Il arrive parfois, qu’au noir de l’existence

Une lueur hésite en l’horizon de poix

Et parmi la torpeur de l’angoissant silence,

Comme un souffle, vous parle une lointaine voix.

 

Et la lueur prend forme et grandit, se précise :

Un Être d’au-delà, dont l’âme resplendit,

Aux yeux larges ouverts, tout emplis de surprise,

Apparaît – vision étrange qui grandit, –

 

Et la lointaine voix soudain vibre, plus claire,

Et son timbre n’a plus rien de mystérieux :

On dirait qu’une bouche aimée et familière

Apporte des conseils – voix de père ou d’aïeux !

 

Et cette vision ce n’est pas un mirage

Cette voix ce n’est pas trompeuse illusion :

De même que les yeux contemplent bien l’image,

L’oreille, nettement, recueille chaque son.

 

Quel est donc cet étrange et troublant phénomène ?

Les miracles d’antan osent-ils refleurir ?

Et les célestes voix de Jeanne la Lorraine

Vont-elles, à nouveau, préparer l’avenir ?...

 

Incrédules rieurs, dont les plaisanteries

Déferlent, bruyamment, au seuil de nos Espoirs,

Je vous plains.

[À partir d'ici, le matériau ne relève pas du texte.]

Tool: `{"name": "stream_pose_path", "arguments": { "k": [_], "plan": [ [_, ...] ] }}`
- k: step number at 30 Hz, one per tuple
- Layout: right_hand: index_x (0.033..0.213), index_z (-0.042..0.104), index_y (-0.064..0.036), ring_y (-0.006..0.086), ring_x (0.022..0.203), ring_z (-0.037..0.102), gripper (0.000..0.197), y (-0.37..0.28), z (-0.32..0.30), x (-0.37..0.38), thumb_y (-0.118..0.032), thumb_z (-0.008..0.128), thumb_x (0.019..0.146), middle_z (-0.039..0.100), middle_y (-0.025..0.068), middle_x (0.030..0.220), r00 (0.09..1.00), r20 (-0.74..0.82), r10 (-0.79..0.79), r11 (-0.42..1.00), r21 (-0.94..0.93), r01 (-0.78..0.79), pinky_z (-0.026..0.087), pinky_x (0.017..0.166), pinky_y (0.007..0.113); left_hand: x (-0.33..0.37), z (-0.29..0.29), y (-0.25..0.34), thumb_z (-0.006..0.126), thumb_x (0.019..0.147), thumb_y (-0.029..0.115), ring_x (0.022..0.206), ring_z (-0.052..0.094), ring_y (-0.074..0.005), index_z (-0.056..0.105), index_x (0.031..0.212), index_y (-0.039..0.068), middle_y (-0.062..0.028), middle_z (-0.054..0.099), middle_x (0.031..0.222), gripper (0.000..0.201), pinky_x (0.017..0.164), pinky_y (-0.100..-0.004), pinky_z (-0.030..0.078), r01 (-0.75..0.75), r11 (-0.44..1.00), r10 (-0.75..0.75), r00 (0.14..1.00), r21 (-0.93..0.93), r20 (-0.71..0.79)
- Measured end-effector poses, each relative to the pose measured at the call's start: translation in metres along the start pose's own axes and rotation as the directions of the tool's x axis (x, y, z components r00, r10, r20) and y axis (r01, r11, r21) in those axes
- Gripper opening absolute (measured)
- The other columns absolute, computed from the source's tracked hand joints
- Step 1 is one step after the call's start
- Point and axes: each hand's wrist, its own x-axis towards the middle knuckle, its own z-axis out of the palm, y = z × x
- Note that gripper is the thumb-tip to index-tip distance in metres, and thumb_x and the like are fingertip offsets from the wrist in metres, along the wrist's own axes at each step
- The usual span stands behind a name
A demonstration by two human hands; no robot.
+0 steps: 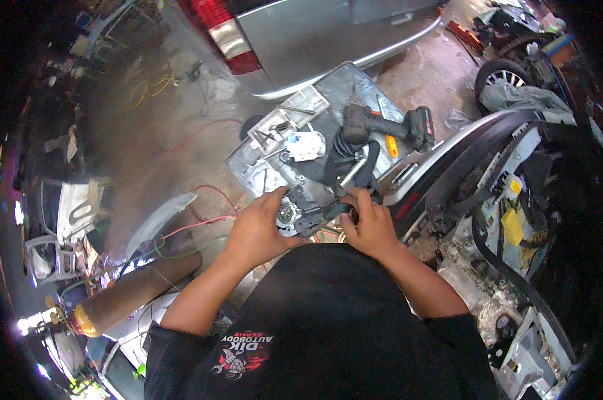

Sous l’assaut froid des intempéries

Vous vous enliserez dans un torrent de noir.

 

Et les Esprits aimés, dont la sollicitude

Nous suit, jalousement – tels des anges gardiens –

Ne pourront que gémir – et leur inquiétude

Sans les guider suivra vos pas lourds, incertains.

 

Esclaves attachés à la triste matière,

Les claires visions s’éloignent de vos yeux,

De vos yeux qui nieraient la divine lumière

Et chercheraient l’Enfer au cœur même des cieux.

 

Ô vous, nombreux amis qui peuplez les espaces,

Penchés sur nos douleurs – amis chers et bénis !

Que vos tendres pitiés, prodigues, jamais lasses

Descendent vers ceux-là du fond des Infinis.

 

Peut-être, grâce à vous – sublime renaissance –

Une aube de triomphe, en leur âme, poindra

Dissipant, d’un seul coup, les ombres d’Ignorance :

La Vérité divine alors seule, luira !

 

 

 

Octave CHARPENTIER, Paris, 1er octobre 1899.

 

Paru dans Le Spiritualisme moderne en octobre 1899.